Make lava-like flows in the cup using oil, salt and food colouring


Pizza:Lava Cups
FlourFood colouring
Tomato pureeA glass or clear plastic cup
Toppings e.g. cheeseWater


  1. Boil the kettle and pre-heat the oven to 220°C (the pizzas can be finished in the oven…or a pan in which case skip this bit)
  2. Make the pizza bases
    • Measure 400g plain flour into a bowl
    • Add a pinch of salt
    • Make a well in the middle and add 1tbsp oil and 240ml warm water
    • Mix until the dough comes together then tip out onto a large sheet of baking paper
    • Divide into four balls and roll them out as thinly as you can
  3. Cook the base
    • Heat a little oil in a frying pan over a medium-high heat
    • When the oil is hot (has a slight shimmer and flows freely when you tilt the pan), carefully put the pizza in, laying away from you into the pan
    • Cook for a few minutes until the underside starts to brown then turn off the heat
    • Flip the base over so the cooked side is facing up and remove to the baking paper
    • Repeat for the other pizzas
  4. Add the toppings
    • Spread with tomato puree (or I have been known to use ketchup)
    • Sprinkle with grated cheese (cheddar works fine)
    • Top with any other favourite toppings like ham, sweetcorn or peppers
  5. Cook the pizzas
    • Place the pizzas directly on the oven shelf
    • Cook for 5-8 mins at 220°C
    • You can also cook pizza in the pan (heat a little oil on a medium heat, add the pizza and cook until the cheese has melted and the underside is starting to brown; to help the cheese melt, cover with a lid for a few minutes).
    • Whilst the pizza cooks, do a little science….
  6. Lava cups (adapted from the brilliant Science Bob)
    • Fill a glass or clear, plastic cup with water to around 3/4 full
    • Add a few drops of food colouring
    • Pour some oil into the cup
    • Sprinkle some salt on top of the oil


What’s going on? The science in a sentence…
The salt sinks down taking some of the oil with it; the salt dissolves in the water so the oil floats back up to the surface.

Other ideas for supper…
If you fancy something even easier then supermarkets sell dough mixes (and if all else fails order a takeaway and do the science whilst you wait for it).

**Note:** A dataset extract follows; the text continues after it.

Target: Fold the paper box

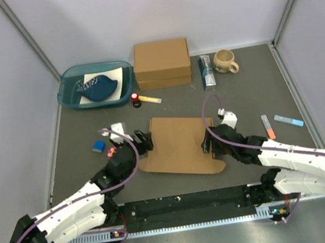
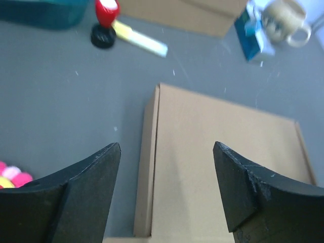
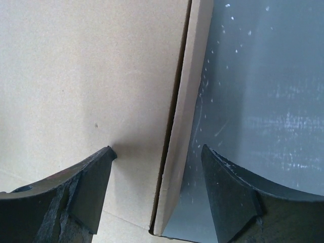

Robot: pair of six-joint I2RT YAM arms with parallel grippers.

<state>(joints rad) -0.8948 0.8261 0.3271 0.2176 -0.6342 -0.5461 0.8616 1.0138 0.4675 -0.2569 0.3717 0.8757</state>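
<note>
Paper box (image 1: 181, 146): lying flat at the centre of the table (image 1: 237, 92), between the two arms, with a rounded tab showing at its 5 o'clock corner.
Left gripper (image 2: 166, 148): hovering over the box's 9 o'clock edge, jaws standing wide and holding nothing.
Right gripper (image 3: 157, 150): hanging over the 3 o'clock edge, jaws wide, straddling the narrow side flap (image 3: 185, 126) and gripping nothing.
Handling: looking light and thin, likely staying stiff between creases and bending readily along them. The smooth face is probably going to slide under a sideways push.
Hold: favouring a pinch on each narrow side flap near its middle, one finger going under the free edge.
</note>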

The recipe here is quick and easy but pizza is traditionally made with “00” flour and yeast so if you want to go gourmet then check out this more authentic recipe here.

There is also a great one for kids (pizzas with veggie faces) here. Lastly check out this quick and easy homemade pizza sauce.

If you have time to melt some butter then the dough recipe from Recipetineats is amazing. I make a batch every week and use it for wraps, pan pizzas and flatbreads.

And finally….
If you enjoyed the lava in a cup and have any fizzy vitamins or Alka-Seltzer® tablets and a glass bottle or jar, then you can make your own lava lamp using similar principles. I love the themed ones on Science Sparks – there is even a Minion one.